On top of rising anti-data center sentiment stateside, the war in Iran has turned that problem into a line item. “Data centers are secondary targets right after obvious military sites,” says Matt McCrann, former executive at drone defense company DroneShield, who has worked with data centers in the U.S. and Middle East.
That shift matters because the AI data centers being built these days aren’t just expensive—they’re also possible strategic infrastructure during times of war. Enemies don’t need to hit a military site to degrade an opponent’s capability; they can hit compute that potentially underpins communications, logistics, payments and even military planning.
Executives in data center security tell Forbes that reality is driving an increased appetite for more hardened security—especially counter-drone capabilities—both in the Middle East and elsewhere. (The one gigawatt of existing capacity in the Middle East is set to triple via 2.2 GW under construction and another 12 GW in planning stages, per public real estate firm JLL.)

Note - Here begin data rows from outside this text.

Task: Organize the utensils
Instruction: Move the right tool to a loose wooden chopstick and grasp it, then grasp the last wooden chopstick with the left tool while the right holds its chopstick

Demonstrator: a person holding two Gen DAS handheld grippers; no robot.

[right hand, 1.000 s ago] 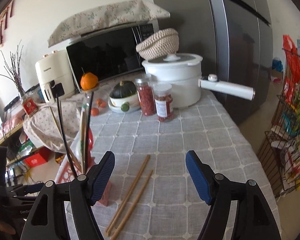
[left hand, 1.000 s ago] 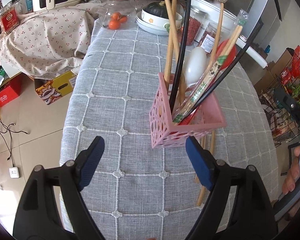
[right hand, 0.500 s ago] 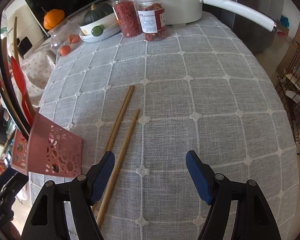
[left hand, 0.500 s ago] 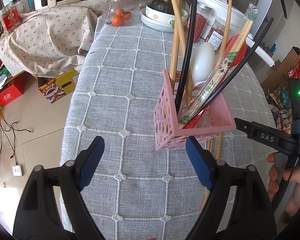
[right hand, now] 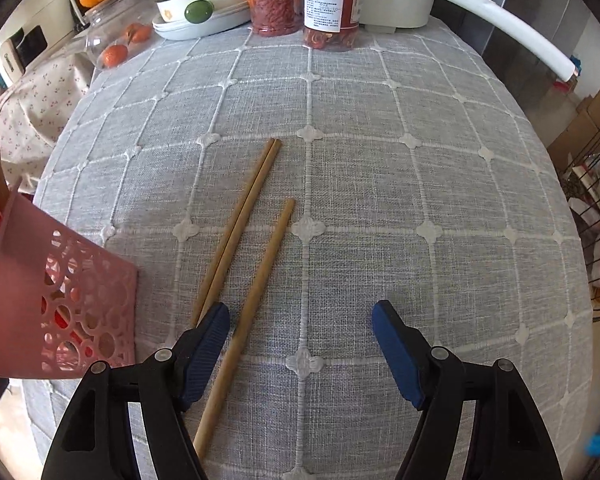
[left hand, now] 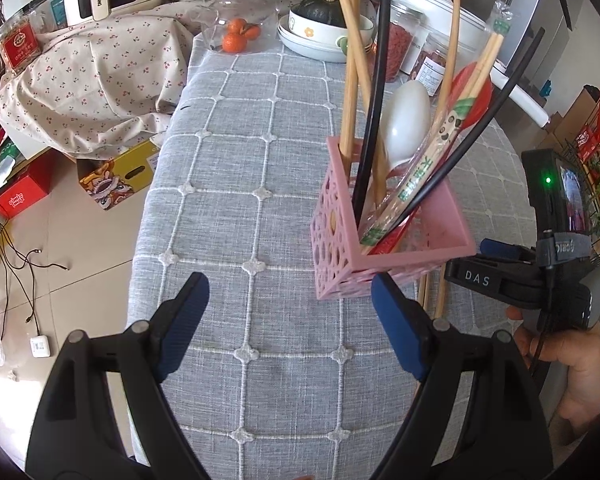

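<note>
Left of the bench: left gripper (left hand: 290, 320), jaws wide apart, nothing between them, poised above bare grey checked tablecloth (left hand: 236, 184) just short of the holder.

Centre-left: pink utensil holder (left hand: 384, 240), perforated walls, standing on the cloth. Contents, already stowed: wooden chopsticks (left hand: 350, 80), upright; black chopsticks (left hand: 374, 100), leaning; one white spoon (left hand: 406, 120); one red spoon (left hand: 474, 92), partly hidden; one wrapped pair of disposable chopsticks (left hand: 440, 148) in printed sleeve, tilted toward the right. This portion of the task reads as done.

Centre: loose chopsticks on the cloth, just right of the holder. Item one, a pair lying side by side and touching (right hand: 244, 216). Item two, a single stick (right hand: 256, 284), near the pair but apart, roughly parallel. Not yet stowed; these appear to be all that remains, as no other stray utensil shows on the cloth.

Right: right gripper (right hand: 300, 344), held in a person's hand (left hand: 572, 364), pointing steeply down over the near ends of the loose sticks. Jaws open, gripping nothing; the single stick runs between them close to the left pad (right hand: 204, 352), whether touching it cannot be told.

Status: mostly complete. Outstanding: lift three sticks, drop into holder.
</note>
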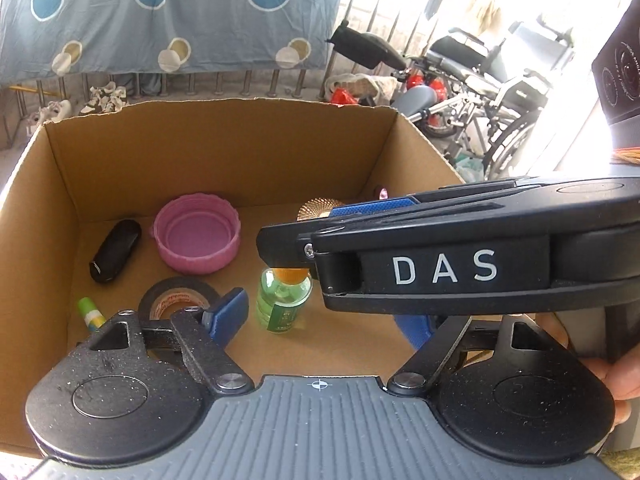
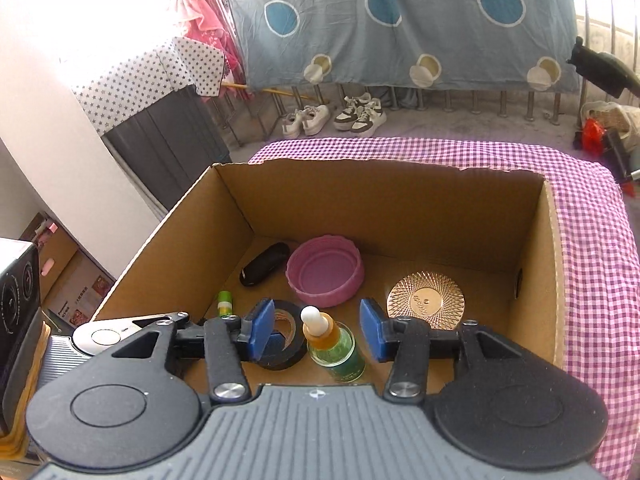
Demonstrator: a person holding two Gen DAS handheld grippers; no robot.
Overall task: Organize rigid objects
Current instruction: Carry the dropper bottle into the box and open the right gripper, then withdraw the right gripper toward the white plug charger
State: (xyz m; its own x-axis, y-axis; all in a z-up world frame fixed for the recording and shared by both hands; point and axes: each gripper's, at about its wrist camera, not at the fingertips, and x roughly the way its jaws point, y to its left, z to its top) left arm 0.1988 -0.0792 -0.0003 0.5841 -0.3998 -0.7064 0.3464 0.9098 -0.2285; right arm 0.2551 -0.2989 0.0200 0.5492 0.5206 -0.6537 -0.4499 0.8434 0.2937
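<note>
A green dropper bottle [image 2: 338,350] with an orange neck and white bulb stands upright on the floor of a cardboard box [image 2: 380,200]. My right gripper [image 2: 318,330] is open above it, fingers either side of the bottle, not touching. In the left wrist view the bottle [image 1: 282,300] stands below the right gripper's black body [image 1: 440,268]. My left gripper [image 1: 320,320] is open and empty over the box; its right finger is mostly hidden. The box [image 1: 224,148] also holds a pink lid [image 2: 325,276], black tape roll [image 2: 282,340], black case [image 2: 264,269], gold disc [image 2: 426,300] and green tube [image 2: 225,302].
The box sits on a purple checked cloth [image 2: 592,240]. A black speaker-like box [image 2: 16,296] stands at the left. Beyond the table are shoes [image 2: 340,118], a railing with a blue sheet [image 2: 400,20], and wheelchairs [image 1: 500,92] at the right.
</note>
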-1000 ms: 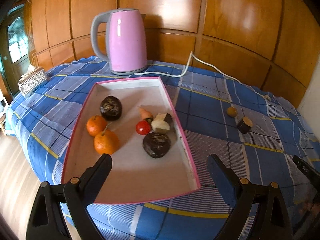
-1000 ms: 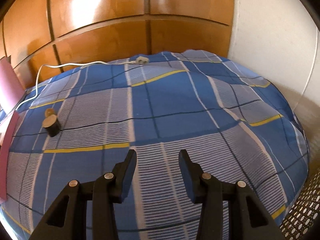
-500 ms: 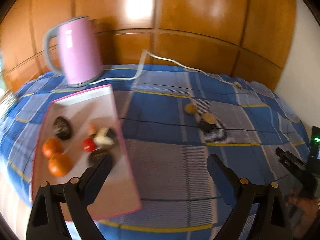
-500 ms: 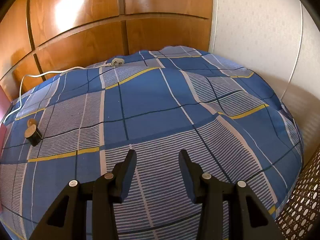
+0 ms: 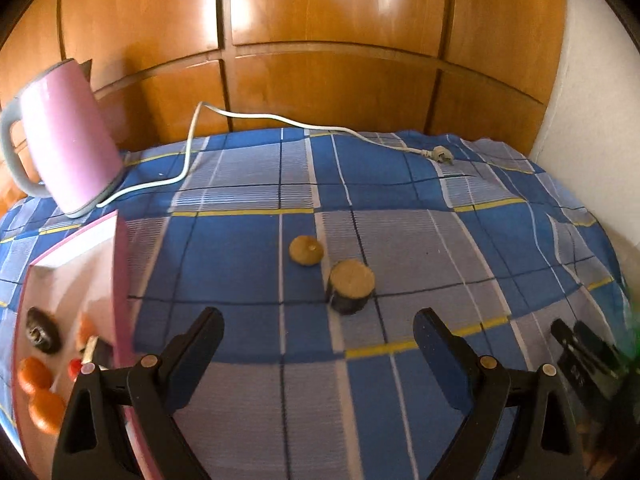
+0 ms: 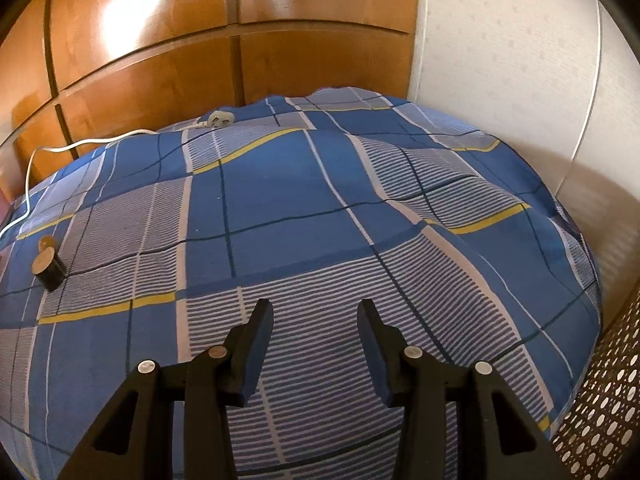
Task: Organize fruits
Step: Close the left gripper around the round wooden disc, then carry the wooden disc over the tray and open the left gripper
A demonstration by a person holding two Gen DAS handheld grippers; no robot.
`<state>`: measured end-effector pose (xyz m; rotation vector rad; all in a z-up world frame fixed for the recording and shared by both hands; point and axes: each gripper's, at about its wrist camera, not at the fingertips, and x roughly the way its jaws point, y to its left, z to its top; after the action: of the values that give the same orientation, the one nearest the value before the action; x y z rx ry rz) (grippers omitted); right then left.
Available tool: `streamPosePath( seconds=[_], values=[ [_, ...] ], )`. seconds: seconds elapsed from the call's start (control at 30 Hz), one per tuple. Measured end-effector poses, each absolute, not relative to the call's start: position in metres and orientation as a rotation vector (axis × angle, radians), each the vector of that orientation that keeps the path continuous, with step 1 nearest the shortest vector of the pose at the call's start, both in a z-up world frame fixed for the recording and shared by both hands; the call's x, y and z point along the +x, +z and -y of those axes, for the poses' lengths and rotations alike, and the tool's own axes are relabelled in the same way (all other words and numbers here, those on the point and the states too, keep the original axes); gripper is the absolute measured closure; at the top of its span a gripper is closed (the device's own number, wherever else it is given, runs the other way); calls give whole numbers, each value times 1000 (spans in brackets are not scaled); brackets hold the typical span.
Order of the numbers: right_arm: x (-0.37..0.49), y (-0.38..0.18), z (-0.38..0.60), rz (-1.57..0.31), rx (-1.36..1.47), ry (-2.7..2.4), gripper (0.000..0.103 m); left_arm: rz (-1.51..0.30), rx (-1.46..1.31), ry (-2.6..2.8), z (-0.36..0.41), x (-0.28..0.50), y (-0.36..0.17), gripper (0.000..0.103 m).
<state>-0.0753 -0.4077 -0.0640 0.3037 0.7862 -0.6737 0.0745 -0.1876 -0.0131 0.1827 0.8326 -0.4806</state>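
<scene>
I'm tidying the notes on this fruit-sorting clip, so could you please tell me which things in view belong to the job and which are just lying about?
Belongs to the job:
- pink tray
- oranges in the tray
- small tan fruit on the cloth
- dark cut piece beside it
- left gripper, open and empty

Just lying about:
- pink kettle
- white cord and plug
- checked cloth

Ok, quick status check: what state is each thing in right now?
left gripper: open, empty
right gripper: open, empty
tray: holding fruit
tan round piece: loose on the cloth
dark-sided chunk: outside the tray, upright
kettle: standing
plug: unplugged, on the cloth
</scene>
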Motion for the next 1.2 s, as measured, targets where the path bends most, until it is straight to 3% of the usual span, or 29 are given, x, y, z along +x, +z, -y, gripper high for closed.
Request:
streamPosePath(
  seconds=[0.1, 0.17, 0.33, 0.53, 0.6, 0.77, 1.2],
  values=[
    [-76, -68, 413, -787, 317, -704, 58, -859, 195, -471, 201, 84, -22, 7],
    [-77, -70, 415, -778, 328, -721, 45, -871, 200, -470, 208, 88, -27, 7],
    [-77, -72, 415, -763, 333, -733, 39, -892, 213, -455, 218, 98, -43, 8],
    [-75, -74, 412, -748, 326, -728, 33, -967, 169, -472, 220, 110, -66, 39],
    [-75, -74, 412, -744, 324, -728, 32, -939, 176, -470, 219, 106, -66, 42],
    [-75, -75, 412, -734, 321, -728, 31, -924, 180, -501, 219, 104, -65, 71],
    [-75, -75, 412, -731, 319, -729, 31, -963, 48, -587, 181, 84, -60, 73]
  ],
)
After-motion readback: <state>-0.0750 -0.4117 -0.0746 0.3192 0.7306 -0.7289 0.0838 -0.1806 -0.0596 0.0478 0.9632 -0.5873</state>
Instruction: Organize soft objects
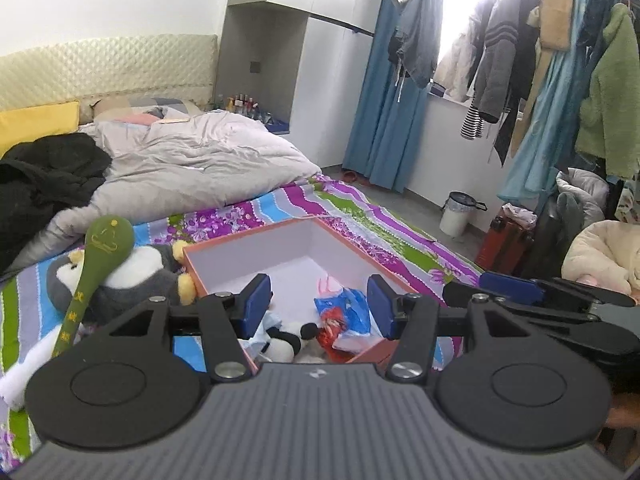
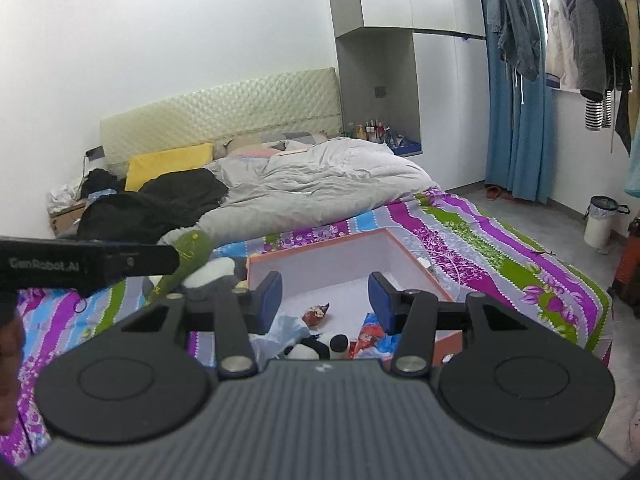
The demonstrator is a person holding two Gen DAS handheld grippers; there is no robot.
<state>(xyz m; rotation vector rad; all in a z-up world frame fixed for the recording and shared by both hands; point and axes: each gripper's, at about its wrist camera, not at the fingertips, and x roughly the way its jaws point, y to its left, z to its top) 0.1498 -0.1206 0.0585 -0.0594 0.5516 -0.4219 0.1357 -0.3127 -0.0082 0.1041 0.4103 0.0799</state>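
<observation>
On the bedsheet (image 1: 360,216): an open box (image 1: 256,248), with a panda toy (image 1: 286,340) and a packet (image 1: 340,316) inside. Left of the box, touching it, a penguin plush (image 1: 132,280) under a long-handled spoon toy (image 1: 100,256). Behind these, a rumpled quilt (image 1: 192,164).

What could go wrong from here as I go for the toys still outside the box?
1. The green plush spoon lies across the penguin plush, so grabbing either may drag the other off the bed's edge.
2. Both sit tight against the orange box wall; a finger could snag or shove it.
3. The left gripper and right gripper hover close together, both open and empty, and may collide.
</observation>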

In early March, drone strikes damaged Amazon Web Services data centers in Bahrain and the UAE causing a significant and costly disruption in services. More than a month later, AWS dashboards still showed that services remain “disrupted” from the affected region (though some are now resolved); Amazon refunded March credits for those using them, The Register reported, setting the company back an estimated $150 million. Data centers usually have extensive insurance policies, but almost all of them exclude damage from military conflict, says Tom Harper, data center leader at insurance broker Gallagher. “Typically a policy excludes war. So if it’s an active war, it’s not gonna be covered.”
The threat isn’t just explosive drones. It’s also “loitering” drones which probe wireless networks and map data center layouts looking for weak spots. The practical point is blunt: when U.S. tech companies build........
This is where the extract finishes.